What you need to do: Return, word for word, only the lines of the data below that lie between the line with "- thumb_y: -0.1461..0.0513" and the line with "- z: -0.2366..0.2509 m", those two lines included.

Dataset excerpts Block Start

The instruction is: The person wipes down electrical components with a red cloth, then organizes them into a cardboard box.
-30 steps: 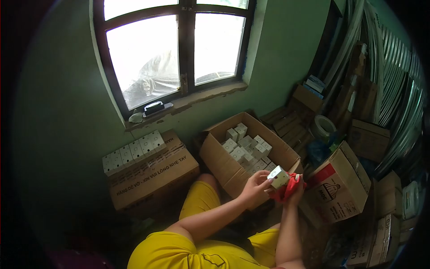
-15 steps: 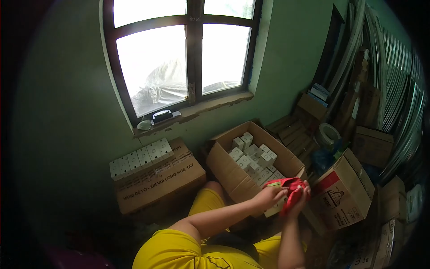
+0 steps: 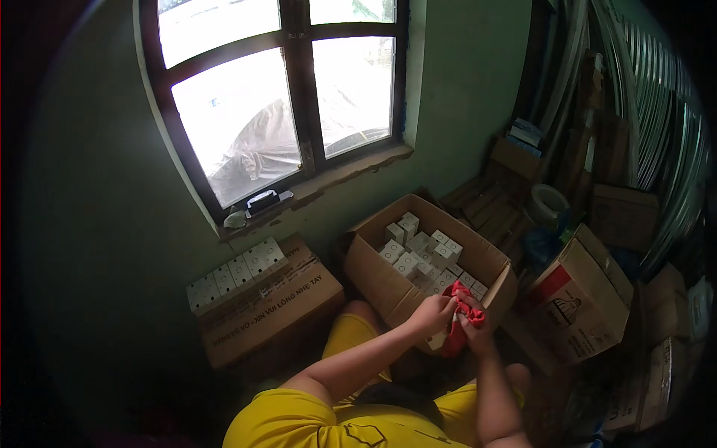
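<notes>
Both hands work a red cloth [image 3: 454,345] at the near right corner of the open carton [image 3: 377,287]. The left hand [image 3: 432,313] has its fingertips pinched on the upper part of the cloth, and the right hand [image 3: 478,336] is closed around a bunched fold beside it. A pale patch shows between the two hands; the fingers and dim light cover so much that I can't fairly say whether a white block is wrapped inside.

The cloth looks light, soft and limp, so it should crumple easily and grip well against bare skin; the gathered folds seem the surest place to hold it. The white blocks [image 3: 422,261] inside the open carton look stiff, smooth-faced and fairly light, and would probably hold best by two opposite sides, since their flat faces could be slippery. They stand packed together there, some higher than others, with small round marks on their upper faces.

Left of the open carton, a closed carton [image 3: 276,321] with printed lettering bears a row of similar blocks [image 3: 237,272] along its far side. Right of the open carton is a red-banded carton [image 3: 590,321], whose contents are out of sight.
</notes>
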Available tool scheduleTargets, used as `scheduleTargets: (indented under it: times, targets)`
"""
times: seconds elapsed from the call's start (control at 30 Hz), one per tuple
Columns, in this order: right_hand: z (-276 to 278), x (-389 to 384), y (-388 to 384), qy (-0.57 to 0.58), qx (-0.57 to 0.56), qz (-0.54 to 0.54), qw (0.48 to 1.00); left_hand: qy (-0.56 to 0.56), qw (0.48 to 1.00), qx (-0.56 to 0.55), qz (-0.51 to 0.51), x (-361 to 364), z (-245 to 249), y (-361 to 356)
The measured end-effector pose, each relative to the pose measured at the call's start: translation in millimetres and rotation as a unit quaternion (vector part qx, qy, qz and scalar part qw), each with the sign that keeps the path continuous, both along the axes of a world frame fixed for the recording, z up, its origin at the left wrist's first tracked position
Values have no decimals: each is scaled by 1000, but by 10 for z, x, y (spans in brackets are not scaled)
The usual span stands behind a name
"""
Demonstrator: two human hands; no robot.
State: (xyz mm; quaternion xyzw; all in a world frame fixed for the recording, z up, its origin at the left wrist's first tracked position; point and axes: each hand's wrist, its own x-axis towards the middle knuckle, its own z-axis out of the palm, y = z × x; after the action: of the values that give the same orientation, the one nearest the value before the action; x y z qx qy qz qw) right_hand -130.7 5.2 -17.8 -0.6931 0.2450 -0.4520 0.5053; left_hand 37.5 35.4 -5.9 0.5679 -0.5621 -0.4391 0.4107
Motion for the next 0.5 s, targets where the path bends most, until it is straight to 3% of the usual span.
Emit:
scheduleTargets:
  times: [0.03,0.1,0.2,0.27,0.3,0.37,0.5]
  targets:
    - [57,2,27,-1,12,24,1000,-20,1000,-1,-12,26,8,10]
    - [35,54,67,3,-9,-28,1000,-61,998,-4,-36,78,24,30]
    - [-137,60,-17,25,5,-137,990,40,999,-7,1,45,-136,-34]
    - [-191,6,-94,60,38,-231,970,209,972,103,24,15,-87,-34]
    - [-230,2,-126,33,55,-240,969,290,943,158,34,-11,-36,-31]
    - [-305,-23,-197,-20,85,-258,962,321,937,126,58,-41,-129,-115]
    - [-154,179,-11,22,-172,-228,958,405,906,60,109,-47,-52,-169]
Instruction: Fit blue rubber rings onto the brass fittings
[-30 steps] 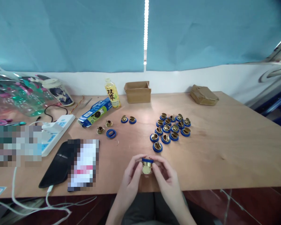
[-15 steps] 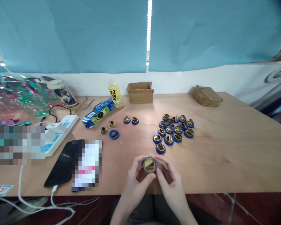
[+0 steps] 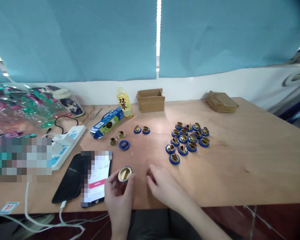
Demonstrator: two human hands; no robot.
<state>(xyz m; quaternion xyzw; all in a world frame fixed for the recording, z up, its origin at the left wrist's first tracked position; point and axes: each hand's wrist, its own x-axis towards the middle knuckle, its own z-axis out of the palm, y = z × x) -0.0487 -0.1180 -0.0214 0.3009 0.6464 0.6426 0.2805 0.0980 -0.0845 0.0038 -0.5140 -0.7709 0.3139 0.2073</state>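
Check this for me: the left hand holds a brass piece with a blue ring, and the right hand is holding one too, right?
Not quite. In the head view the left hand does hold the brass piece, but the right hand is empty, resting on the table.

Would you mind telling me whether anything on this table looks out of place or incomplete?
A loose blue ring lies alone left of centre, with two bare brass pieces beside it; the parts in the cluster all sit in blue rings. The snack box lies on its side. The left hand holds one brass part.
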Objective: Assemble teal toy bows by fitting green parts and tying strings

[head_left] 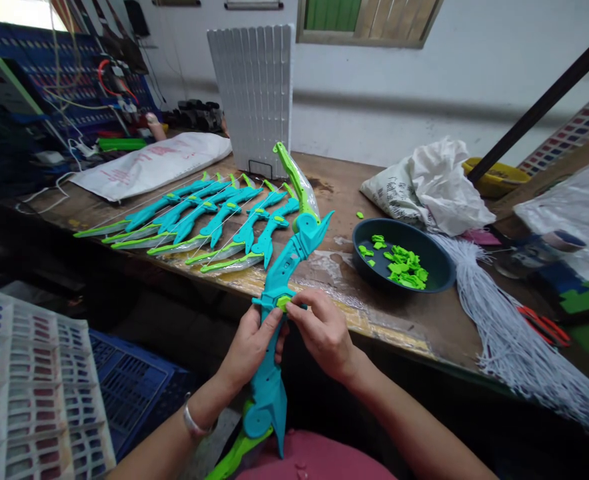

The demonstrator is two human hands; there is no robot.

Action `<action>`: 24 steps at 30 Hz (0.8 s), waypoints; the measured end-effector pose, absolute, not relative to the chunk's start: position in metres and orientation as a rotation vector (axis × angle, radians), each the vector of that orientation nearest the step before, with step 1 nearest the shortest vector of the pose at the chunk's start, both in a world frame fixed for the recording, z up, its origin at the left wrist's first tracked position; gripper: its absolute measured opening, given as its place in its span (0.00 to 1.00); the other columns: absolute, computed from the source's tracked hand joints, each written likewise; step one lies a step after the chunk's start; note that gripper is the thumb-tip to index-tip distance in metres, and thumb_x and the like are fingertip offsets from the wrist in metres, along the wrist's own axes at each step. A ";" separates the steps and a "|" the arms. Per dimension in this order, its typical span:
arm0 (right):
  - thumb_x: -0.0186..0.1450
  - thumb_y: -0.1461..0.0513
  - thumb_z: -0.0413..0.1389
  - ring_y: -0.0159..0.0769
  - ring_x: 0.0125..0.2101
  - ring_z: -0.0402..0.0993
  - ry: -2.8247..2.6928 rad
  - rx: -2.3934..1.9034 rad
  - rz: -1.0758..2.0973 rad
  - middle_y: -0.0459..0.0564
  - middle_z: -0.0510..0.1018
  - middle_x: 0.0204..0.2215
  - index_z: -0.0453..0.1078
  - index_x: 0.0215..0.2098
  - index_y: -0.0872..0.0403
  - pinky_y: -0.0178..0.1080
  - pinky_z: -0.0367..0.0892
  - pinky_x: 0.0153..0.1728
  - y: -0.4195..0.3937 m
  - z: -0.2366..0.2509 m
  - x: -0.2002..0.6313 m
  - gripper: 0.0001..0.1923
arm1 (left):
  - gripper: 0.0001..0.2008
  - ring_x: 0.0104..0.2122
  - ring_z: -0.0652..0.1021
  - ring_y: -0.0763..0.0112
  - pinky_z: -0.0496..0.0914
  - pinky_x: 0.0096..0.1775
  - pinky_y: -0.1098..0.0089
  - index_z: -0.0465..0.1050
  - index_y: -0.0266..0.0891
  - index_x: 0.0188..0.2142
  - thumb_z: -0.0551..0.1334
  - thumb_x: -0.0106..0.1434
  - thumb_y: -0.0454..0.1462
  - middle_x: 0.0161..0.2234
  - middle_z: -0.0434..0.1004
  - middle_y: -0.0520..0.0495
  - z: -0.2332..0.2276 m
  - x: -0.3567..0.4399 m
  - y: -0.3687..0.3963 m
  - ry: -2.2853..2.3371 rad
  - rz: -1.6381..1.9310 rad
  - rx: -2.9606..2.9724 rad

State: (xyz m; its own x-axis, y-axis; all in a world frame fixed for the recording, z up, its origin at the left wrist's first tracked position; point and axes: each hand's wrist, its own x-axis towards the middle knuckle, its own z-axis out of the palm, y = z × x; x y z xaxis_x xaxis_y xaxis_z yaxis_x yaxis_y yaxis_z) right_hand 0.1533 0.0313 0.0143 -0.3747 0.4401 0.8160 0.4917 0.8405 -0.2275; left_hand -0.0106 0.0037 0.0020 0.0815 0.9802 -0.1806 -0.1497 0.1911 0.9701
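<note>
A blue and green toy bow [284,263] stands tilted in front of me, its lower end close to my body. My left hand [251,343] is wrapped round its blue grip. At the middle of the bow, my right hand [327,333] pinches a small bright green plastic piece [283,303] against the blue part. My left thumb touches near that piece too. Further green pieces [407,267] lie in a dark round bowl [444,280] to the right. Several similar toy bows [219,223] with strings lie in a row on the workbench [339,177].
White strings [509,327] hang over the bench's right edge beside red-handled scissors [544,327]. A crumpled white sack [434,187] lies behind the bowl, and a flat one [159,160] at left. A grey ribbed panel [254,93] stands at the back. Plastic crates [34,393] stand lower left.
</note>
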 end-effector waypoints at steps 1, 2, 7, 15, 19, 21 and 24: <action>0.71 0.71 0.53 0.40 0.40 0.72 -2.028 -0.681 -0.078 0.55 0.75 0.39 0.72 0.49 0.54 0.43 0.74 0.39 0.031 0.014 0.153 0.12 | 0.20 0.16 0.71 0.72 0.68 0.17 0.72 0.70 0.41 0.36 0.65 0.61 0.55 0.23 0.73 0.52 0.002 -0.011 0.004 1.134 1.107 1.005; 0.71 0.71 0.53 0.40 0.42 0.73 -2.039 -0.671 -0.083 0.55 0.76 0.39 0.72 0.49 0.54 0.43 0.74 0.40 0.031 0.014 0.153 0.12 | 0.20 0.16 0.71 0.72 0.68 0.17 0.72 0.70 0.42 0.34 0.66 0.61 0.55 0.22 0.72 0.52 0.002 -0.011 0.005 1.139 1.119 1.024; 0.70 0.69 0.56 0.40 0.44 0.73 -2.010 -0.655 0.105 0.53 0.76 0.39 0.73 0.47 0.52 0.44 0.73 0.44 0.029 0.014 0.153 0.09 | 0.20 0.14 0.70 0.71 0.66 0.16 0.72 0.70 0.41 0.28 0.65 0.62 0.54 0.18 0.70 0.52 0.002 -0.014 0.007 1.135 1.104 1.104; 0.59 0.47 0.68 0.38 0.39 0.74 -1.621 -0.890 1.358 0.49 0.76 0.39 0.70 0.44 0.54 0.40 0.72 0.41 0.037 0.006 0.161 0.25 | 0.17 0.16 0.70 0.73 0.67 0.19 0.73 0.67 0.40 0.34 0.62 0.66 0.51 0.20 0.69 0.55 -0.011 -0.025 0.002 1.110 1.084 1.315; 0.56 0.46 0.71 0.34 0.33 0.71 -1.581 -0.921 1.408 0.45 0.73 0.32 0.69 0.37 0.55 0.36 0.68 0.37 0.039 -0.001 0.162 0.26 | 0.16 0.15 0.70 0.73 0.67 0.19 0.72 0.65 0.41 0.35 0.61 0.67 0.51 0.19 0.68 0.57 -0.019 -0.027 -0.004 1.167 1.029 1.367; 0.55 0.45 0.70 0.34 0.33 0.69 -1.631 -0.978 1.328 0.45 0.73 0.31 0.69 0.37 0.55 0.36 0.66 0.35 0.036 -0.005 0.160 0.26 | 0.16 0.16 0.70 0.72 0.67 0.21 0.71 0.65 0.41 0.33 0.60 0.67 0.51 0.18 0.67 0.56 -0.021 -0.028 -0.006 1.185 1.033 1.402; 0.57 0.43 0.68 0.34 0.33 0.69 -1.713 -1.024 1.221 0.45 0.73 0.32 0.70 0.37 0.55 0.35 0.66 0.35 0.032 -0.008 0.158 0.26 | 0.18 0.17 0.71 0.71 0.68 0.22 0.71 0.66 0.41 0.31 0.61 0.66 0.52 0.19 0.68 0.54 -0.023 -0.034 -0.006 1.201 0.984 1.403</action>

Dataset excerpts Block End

Result for this task:
  - thumb_y: -0.1461..0.0513
  - thumb_z: -0.0413..0.1389
  - ring_y: -0.0159..0.0769
  - ring_x: 0.0125..0.2101
  - ring_z: -0.0402..0.0993
  - ry: -2.8247..2.6928 rad
  - rx: -2.3934..1.9034 rad
  - rz: -1.0758..2.0973 rad
  - middle_y: -0.0459..0.0564
  - middle_z: -0.0510..0.1018
  - middle_x: 0.0204..0.2215
  - index_z: -0.0453..0.1078
  - index_x: 0.0215..0.2098
  - index_y: -0.0872..0.0403
  - pinky_y: -0.0178..0.1080
  - pinky_z: -0.0367..0.0892
  - pinky_x: 0.0153..0.1728
  - y: -0.4195..0.3937 m
  - z: -0.2366..0.2509 m

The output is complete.